● **Task statement**
In the listing that follows, find the line with "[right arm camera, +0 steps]", then copy exactly from it through the line with "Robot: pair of", leaving out every picture.

● **Data shown**
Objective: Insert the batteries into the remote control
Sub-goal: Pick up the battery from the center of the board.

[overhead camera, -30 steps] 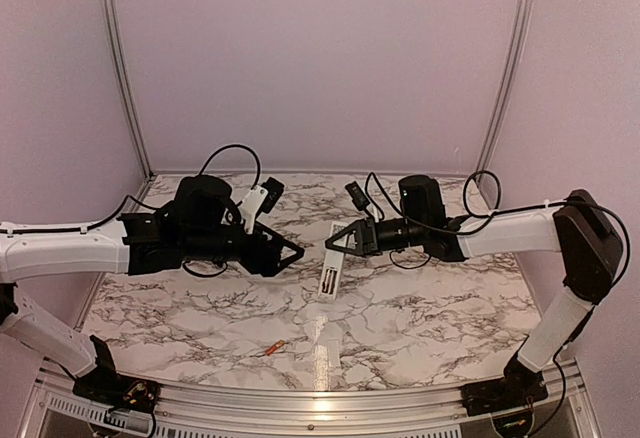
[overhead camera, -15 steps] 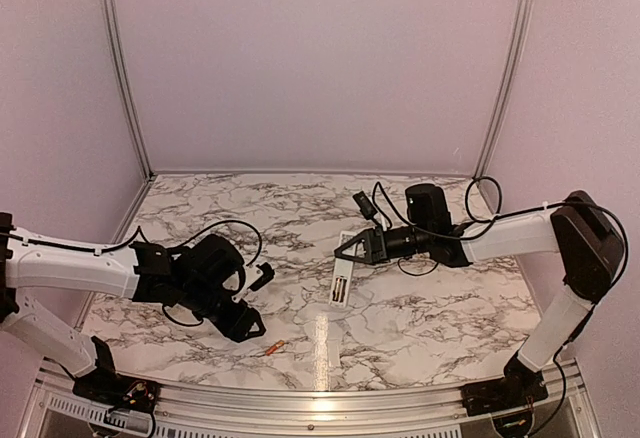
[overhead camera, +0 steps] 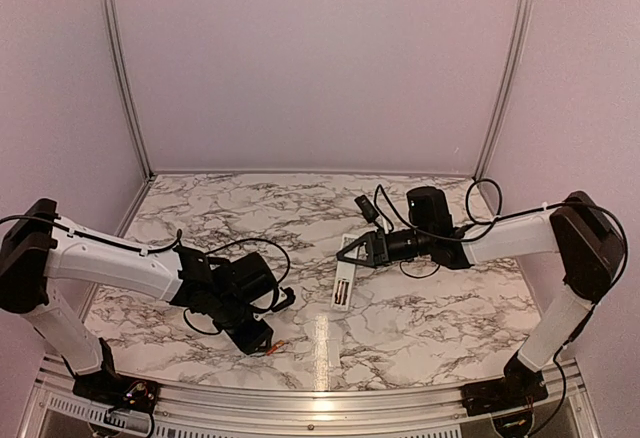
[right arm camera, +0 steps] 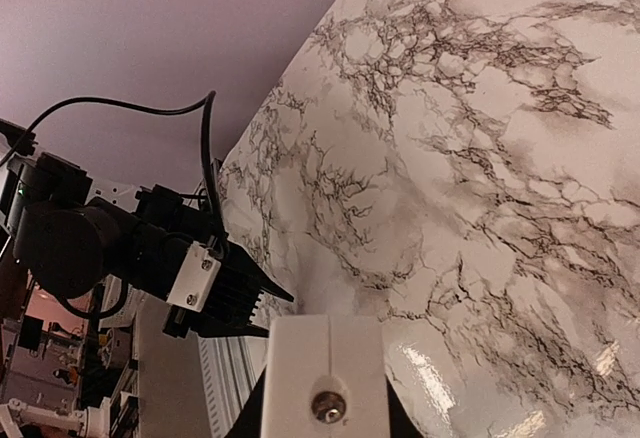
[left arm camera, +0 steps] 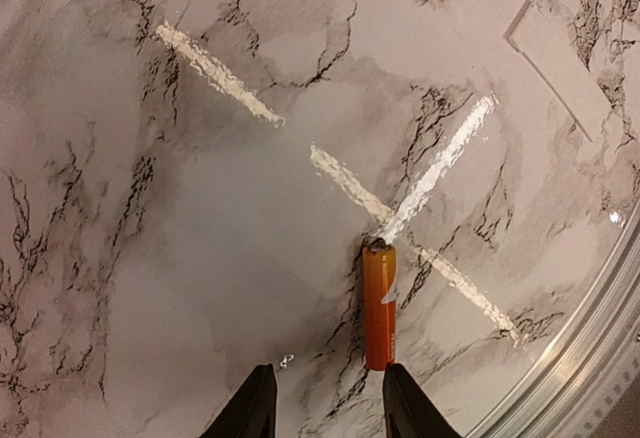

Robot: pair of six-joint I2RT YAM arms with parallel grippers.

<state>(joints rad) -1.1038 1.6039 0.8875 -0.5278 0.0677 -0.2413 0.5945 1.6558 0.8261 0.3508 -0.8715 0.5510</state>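
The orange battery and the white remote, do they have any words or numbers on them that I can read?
No text can be read anywhere in these pictures.
On the battery: only plain orange shows, with no letters or numbers.
On the remote control: small dark marks, too tiny and blurred to read.

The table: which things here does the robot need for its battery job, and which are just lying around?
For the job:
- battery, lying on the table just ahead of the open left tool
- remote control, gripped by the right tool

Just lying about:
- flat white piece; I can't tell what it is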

● **Written response**
[right arm camera, +0 steps] 
[left arm camera, +0 steps] 

Robot: pair of six-joint I2RT YAM arms with parallel grippers.

The answer given is complete.